壑殊:“这还用摘?是这草自己把花团成一束,要我献给小殿下,只为博小殿下真心一笑。”
殿下你用这种骗小姑娘的伎俩骗你儿子是没有效果的好吗?凌严接过那束花,朝着草地鞠了个躬:“谢谢。”
壑殊拉起凌严:“你还真去谢谢草。”
凌严一脸理所当然:“对啊。”
壑殊:“这草要是真能送你花儿,他就成精了。”
凌严面对壑殊看向他的目光,指着那头牛说道:“偶......难道......是那头牛送的。”
壑殊:“......”你故意的吧......
凌严看着壑殊笑道:“别告诉我殿下你个大男人,肉麻兮兮的送我花。”
壑殊把花掰开,里面是一个鲜红的坠子,拿起那枚坠子道:“这里面有我的精血,血族成年之后,每年都会血缘暴起一次,血缘暴起时就是寻南那个样子。这个坠子里的精血可以起一点压制作用。”

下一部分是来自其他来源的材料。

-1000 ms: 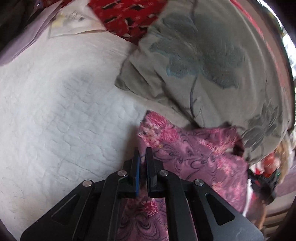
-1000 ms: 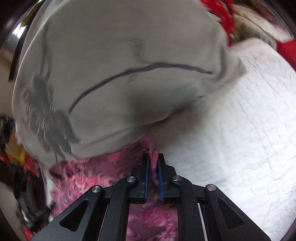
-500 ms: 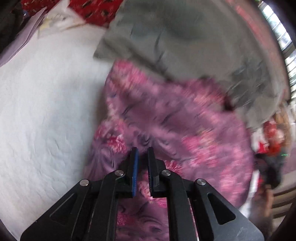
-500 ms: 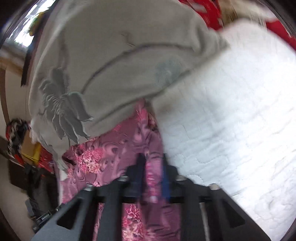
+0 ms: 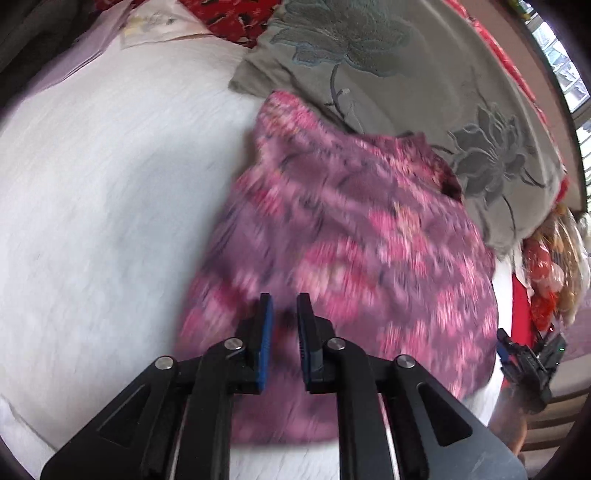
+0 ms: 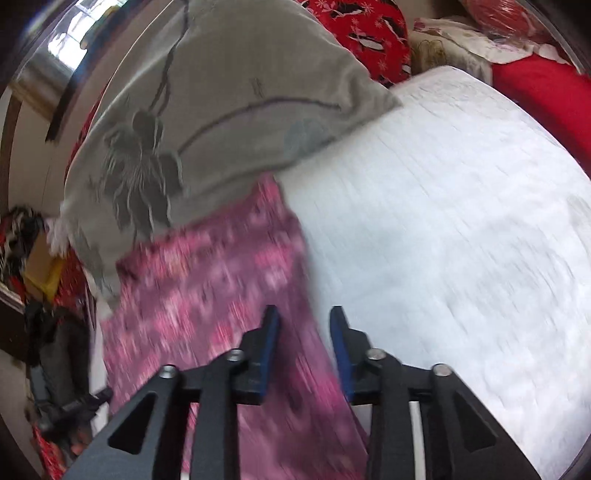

血缘暴起凌严在黄豆的梦境里见识过,血族发疯的样子确实让人不寒而栗。“血缘暴起没有什么预兆吗?”凌严问
壑殊:“有,会隐隐腹痛,一般血缘暴起的时候都会有血族上去和暴起者打架,消耗暴起者的体力,体力消耗完,人也就清醒了。这个坠子就是预防你落单的时候用的。”
凌严:“送坠子就送坠子,还给我花逗我玩儿。”
壑殊不好意思了:“不是人类说,送人礼物送花最好,浪漫。”
凌严:“你跟谁学的,你我两个大男人,要个球的浪漫。”
壑殊笑笑不语,把坠子小心翼翼地给凌严戴上,还千叮万嘱,千万别丢了。
这时凌严看到有很多人拿着球跟山羊玩儿,觉得新奇也要去看看。